Work to be completed: Each line below should be written out exactly, with none skipped.

Exercise data:
--- --- ---

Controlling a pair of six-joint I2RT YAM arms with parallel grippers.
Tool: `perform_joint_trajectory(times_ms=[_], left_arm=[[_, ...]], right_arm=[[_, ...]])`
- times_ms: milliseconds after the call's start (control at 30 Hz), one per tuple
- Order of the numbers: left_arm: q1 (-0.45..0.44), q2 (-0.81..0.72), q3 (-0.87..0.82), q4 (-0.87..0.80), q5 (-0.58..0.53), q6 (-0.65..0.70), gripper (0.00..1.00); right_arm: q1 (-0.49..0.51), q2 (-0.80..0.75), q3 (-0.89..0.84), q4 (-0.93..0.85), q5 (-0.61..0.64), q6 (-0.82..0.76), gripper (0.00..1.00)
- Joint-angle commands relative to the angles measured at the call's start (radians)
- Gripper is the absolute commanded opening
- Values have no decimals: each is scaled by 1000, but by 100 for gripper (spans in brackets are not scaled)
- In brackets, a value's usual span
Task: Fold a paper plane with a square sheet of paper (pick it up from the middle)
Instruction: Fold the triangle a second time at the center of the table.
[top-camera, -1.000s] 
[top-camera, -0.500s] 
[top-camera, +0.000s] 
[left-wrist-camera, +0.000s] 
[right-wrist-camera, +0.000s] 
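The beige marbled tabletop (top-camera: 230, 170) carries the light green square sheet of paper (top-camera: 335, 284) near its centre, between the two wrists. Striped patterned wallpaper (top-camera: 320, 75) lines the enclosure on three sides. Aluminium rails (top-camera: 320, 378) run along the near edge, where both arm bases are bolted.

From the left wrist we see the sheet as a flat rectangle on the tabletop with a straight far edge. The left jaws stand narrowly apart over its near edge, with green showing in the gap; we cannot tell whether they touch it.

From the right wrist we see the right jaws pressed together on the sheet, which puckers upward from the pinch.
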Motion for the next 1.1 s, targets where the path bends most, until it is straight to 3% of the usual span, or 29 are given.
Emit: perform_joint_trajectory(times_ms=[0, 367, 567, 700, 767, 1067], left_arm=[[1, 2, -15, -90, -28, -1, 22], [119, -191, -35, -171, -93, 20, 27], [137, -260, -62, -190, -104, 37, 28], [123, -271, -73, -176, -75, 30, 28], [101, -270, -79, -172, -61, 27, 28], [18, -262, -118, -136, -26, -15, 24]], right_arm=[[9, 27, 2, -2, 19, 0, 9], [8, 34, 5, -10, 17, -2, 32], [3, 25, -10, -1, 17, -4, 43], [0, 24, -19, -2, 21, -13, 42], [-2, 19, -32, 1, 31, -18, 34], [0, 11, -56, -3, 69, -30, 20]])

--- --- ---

Task response:
Controlling a pair of six-joint I2RT YAM arms with parallel grippers.
Tool: `perform_joint_trajectory(times_ms=[_], left_arm=[[_, ...]], right_arm=[[_, ...]])`
- times_ms: milliseconds after the call's start (control at 30 Hz), one per tuple
- Order of the numbers: left_arm: q1 (-0.45..0.44), q2 (-0.81..0.72), q3 (-0.87..0.82), q4 (-0.87..0.80), q5 (-0.58..0.53), q6 (-0.65..0.70), gripper (0.00..1.00); right_arm: q1 (-0.49..0.51), q2 (-0.80..0.75), q3 (-0.89..0.84), q4 (-0.93..0.85), q5 (-0.61..0.64), q6 (-0.82..0.76), gripper (0.00..1.00)
- Joint-angle commands relative to the angles measured at the call's start (radians)
- Gripper is the absolute commanded opening
- Values have no decimals: each is scaled by 1000, but by 100 for gripper (spans in brackets are not scaled)
- In brackets, a value's usual span
Task: Fold a paper plane with a square sheet of paper (pick it up from the middle)
Instruction: Fold the triangle a second time at the center of the table.
[top-camera, -1.000s] 
[top-camera, -0.500s] 
[top-camera, +0.000s] 
[left-wrist-camera, +0.000s] 
[right-wrist-camera, +0.000s] 
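The beige marbled tabletop (top-camera: 230, 170) carries the light green square sheet of paper (top-camera: 335, 284) near its centre, between the two wrists. Striped patterned wallpaper (top-camera: 320, 75) lines the enclosure on three sides. Aluminium rails (top-camera: 320, 378) run along the near edge, where both arm bases are bolted.

From the left wrist we see the sheet as a flat rectangle on the tabletop with a straight far edge. The left jaws stand narrowly apart over its near edge, with green showing in the gap; we cannot tell whether they touch it.

From the right wrist we see the right jaws pressed together on the sheet, which puckers upward from the pinch.
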Motion for the next 1.1 s, targets where the path bends most, until it is straight to 3% of the usual span, or 29 are given.
Emit: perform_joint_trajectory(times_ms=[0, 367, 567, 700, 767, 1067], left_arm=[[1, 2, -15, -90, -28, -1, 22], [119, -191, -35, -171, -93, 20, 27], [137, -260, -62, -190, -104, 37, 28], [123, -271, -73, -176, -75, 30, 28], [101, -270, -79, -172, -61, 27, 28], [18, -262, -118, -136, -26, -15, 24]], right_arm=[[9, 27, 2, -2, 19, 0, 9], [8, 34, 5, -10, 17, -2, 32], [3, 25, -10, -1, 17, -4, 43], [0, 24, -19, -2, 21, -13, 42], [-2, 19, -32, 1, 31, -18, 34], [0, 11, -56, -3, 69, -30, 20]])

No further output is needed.